By Du Juan (China Daily) Updated: 2013-08-27 06:50

China has invested substantial sums in raw material production such as electrolytic aluminum projects, driven by

Aluminum producers staggering as factories lack orders

global demand, but the industry faces serious excess capacity, experts said.

During the first half, China's nonferrous metals refining industry experienced "severe" overcapacity, rising power costs and falling aluminum prices, according to a report released by the National Development and Reform Commission, China's top planning agency, in mid-August.

It said smelting capacity was "extremely excessive", with a lack of stable resource supply.
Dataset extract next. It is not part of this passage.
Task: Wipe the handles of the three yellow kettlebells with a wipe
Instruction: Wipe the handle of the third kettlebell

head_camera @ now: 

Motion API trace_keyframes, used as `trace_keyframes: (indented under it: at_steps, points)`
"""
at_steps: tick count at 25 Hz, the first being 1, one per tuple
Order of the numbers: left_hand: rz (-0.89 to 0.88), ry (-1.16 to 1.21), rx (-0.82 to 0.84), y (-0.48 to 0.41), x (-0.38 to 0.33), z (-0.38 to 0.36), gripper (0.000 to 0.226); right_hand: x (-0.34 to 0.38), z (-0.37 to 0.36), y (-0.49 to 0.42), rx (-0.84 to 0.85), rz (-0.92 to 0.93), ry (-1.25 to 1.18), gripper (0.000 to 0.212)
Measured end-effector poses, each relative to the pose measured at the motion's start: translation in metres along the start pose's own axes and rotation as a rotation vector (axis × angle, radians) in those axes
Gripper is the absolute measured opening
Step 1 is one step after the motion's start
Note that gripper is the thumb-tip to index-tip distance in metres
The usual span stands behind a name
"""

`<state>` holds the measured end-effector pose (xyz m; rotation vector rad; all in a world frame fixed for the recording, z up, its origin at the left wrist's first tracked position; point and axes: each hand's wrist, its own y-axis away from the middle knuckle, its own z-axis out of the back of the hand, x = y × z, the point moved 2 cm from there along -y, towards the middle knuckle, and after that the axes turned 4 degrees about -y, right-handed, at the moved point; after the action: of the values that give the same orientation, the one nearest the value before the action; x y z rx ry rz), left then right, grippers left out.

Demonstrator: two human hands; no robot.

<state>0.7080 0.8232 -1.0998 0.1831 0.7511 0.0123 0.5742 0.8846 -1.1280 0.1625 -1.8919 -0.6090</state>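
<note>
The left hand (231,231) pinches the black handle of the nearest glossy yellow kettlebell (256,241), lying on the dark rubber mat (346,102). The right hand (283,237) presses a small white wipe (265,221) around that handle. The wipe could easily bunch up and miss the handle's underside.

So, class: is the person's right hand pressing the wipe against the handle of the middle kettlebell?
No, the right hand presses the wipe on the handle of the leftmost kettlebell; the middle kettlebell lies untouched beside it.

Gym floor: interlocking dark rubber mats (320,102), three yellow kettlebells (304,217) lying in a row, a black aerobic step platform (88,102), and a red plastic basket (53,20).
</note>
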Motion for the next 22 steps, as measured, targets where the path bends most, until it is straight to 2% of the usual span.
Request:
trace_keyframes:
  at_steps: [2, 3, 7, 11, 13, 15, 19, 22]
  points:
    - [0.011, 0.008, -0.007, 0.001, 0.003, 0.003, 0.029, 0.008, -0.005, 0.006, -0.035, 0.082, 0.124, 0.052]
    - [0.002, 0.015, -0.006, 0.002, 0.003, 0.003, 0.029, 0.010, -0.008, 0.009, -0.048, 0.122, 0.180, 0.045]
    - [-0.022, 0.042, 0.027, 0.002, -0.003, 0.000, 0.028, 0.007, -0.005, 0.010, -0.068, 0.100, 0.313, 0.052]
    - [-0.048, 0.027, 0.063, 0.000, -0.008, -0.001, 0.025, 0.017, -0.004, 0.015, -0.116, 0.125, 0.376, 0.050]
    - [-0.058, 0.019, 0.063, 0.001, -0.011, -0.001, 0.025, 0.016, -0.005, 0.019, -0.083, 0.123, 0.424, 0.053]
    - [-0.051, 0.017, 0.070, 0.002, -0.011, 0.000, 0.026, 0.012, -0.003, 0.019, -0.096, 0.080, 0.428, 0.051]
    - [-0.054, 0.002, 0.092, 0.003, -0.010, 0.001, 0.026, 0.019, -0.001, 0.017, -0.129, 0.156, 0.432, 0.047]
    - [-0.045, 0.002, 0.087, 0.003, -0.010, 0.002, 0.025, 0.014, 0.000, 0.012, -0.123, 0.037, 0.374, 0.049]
Yet the industry doesn't produce enough high value-added products, which must still be imported.

Because there's so much excess capacity, many electrolytic aluminum producers are short of orders, said Xu Yongbo, chief analyst of the metals industry at JYD Online Corp, a Beijing-based bulk commodity consultancy.

He said that many companies didn't look ahead to the possibility of shrinking demand when they started investing in the industry a few years ago. One option could be "for these producers to turn to the high-end aluminum market, which still has big potential. However, it costs too much to upgrade their production lines," he said.

In the first half, the electrolytic aluminum industry lost a combined 670 million yuan ($109 million), forcing several enterprises in central and eastern China to suspend production, according to the Ministry of Industry and Information Technology.

Based on the 12th Five-Year plan (2011-15) for the nonferrous metal industry released by the ministry, domestic electrolytic aluminum output must be capped at 24 million tons per year by the end of 2015.

But data from the China Nonferrous Metals Industry Association shows that China's electrolytic aluminum output in the past year already reached 20.3 million tons and production capacity stood at 26 million tons.

The combination of excess capacity and rising electricity prices - which account for about 45 percent of production costs - led to bitter competition and falling prices.

The sales price of electrolytic aluminum has been below production costs since August 2011.

Market data show that aluminum prices fell 9 percent year-on-year to 14,700 yuan a ton in June this year, according to the NDRC.

In 2012, the national average selling price of electrolytic aluminum was 15,636 yuan a ton, while the average production cost reached 16,200 yuan a ton, putting 93 percent of producers into the red.

The government has taken several steps, including setting a cap on total output, monitoring financing for the industry and environmental standards for new projects. In line with the national policy, four electrolytic aluminum producers with a total capacity of 260,000 tons were ordered to close in 2013. All four are in Henan province, which account for about one-quarter of China's electrolytic aluminum output.

Producers in the province face multiple challenges including soaring production costs, declining product prices, shrinking demand and rising inventories.

However, Xu said the "Henan dilemma" is overtaking the industry nationwide.

To cut production costs, many companies are moving their plants from eastern areas with higher electricity rates to western regions such as Gansu province and the Xinjiang Uygur autonomous region. These local governments welcome the investments, which can push up their local GDP levels.

However, the NDRC said, some new electrolytic aluminum projects "did not abide by State rules in western China", though it didn't give further details.

Xu said that relocation for short-term benefits was unwise.

"These companies might make money for one or two years because of cheaper electricity rates and incentives offered by local governments," he said. "But then what? Without core products with competitiveness, it's still a dead-end."